Restaurantes japoneses afetados pelo congelamento de vistos para trabalhadores estrangeiros em alta demanda.
TÓQUIO – Proprietários de restaurantes japoneses foram forçados a rever sua abordagem em relação à contratação de trabalhadores estrangeiros desde que o governo suspendeu a emissão de vistos especiais necessários para trabalhar no setor, visto que o número de titulares se aproxima da cota predeterminada.
A suspensão repentina da imigração pelas autoridades japonesas levantou o espectro de uma forte competição por talentos estrangeiros, já que o país, conhecido há muito tempo por sua política de imigração rigorosa, depende cada vez mais de trabalhadores estrangeiros em meio à escassez de mão de obra.
O número de trabalhadores estrangeiros com visto tipo I no setor de restauração atingiu aproximadamente 46.000 no final de fevereiro, segundo dados preliminares, estando a caminho de ultrapassar a quota de 50.000 para o ano fiscal de 2028.
Embora a Agência de Serviços de Imigração tenha suspendido a emissão de certificados de elegibilidade para pedidos de visto de Trabalhador Qualificado Tipo I desde 13 de abril, algumas empresas alertaram que os trabalhadores estrangeiros que ajudaram a obter esses vistos podem retornar aos seus países de origem e não voltar a trabalhar no Japão.
Os titulares de um visto Tipo I podem trabalhar no Japão por até cinco anos, mas não podem trazer familiares. Não há limite de tempo para os titulares de um visto Tipo II, desde que acompanhados por familiares.
A Skylark Holdings Co. está entre as empresas afetadas pela suspensão, pois empregava 32 estudantes de intercâmbio de países como Myanmar como trabalhadores de meio período e os ajudava a se preparar para o exame de status Tipo I, agendado para junho.
A empresa planejava promovê-los após dois anos de experiência e possivelmente contratá-los em tempo integral assim que obtivessem o status de tipo II.

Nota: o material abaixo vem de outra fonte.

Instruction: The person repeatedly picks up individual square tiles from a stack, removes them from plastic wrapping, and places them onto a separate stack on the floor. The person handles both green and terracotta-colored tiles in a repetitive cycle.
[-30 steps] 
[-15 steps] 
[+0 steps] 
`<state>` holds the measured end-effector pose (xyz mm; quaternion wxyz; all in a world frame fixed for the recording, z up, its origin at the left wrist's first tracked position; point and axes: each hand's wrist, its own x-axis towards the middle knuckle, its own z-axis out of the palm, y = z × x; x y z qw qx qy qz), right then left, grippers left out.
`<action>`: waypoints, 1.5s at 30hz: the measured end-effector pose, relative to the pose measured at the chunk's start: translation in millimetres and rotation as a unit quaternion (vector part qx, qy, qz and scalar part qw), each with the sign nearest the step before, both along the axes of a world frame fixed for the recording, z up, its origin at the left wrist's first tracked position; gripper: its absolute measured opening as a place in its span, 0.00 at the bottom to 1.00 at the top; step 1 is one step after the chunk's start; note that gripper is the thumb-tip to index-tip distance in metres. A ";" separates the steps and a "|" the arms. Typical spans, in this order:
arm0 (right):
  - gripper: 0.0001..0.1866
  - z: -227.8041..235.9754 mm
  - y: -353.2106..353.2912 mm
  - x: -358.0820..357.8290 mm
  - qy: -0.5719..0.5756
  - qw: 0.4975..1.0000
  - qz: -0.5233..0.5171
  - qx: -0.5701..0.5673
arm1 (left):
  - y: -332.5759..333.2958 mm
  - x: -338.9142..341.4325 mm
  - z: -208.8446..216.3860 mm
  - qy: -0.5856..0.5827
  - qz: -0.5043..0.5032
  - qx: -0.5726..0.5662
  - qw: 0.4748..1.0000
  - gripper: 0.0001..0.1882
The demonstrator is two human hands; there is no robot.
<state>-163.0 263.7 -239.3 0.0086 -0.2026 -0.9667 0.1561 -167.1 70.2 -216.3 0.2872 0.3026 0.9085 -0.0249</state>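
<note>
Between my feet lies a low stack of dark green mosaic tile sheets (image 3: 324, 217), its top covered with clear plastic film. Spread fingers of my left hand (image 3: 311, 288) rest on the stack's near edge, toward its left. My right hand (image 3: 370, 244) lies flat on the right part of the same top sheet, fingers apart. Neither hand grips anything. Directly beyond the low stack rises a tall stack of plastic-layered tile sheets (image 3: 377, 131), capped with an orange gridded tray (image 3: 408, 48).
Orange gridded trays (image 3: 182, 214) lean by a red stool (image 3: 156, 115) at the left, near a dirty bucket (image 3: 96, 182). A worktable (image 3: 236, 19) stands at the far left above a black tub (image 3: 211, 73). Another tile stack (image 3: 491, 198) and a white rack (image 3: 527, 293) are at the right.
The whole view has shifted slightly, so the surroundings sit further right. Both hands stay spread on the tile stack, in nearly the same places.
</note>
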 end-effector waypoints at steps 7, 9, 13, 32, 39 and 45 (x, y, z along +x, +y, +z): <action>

Como uma empresa que dá grande ênfase ao atendimento ao cliente, um executivo da Skylark disse que alguns funcionários podem retornar aos seus países de origem em vez de solicitar um visto em uma das outras 15 áreas, porque "entraram na empresa por considerarem gratificante a interação com os clientes".
A Mos Food Services Inc., operadora da rede Mos Burger, também expressou preocupação com a situação, visto que presta apoio no Vietnã a pessoas locais que buscam um visto específico para trabalhadores qualificados.
Segundo a Associação Japonesa de Serviços de Alimentação, que conta com cerca de 400 proprietários de restaurantes entre seus membros, a suspensão pode afetar os planos de desenvolvimento de novas lojas e os horários de funcionamento.
Os agentes do setor temem que algumas empresas possam até começar a recrutar trabalhadores estrangeiros que possuam vistos do tipo I.
A associação também afirmou temer que a suspensão repentina tornasse o mercado de trabalho japonês menos atraente para trabalhadores estrangeiros.
Ele planeja solicitar ao Departamento de Agricultura, Silvicultura e Pesca, que supervisiona a indústria alimentícia, que aumente o limite de 50.000 trabalhadores.
O ministério prefere ver um esforço maior por parte das empresas em primeiro lugar. "É necessário debater se as empresas fizeram todos os esforços para recrutar primeiro trabalhadores nacionais, um pré-requisito para o sistema de vistos."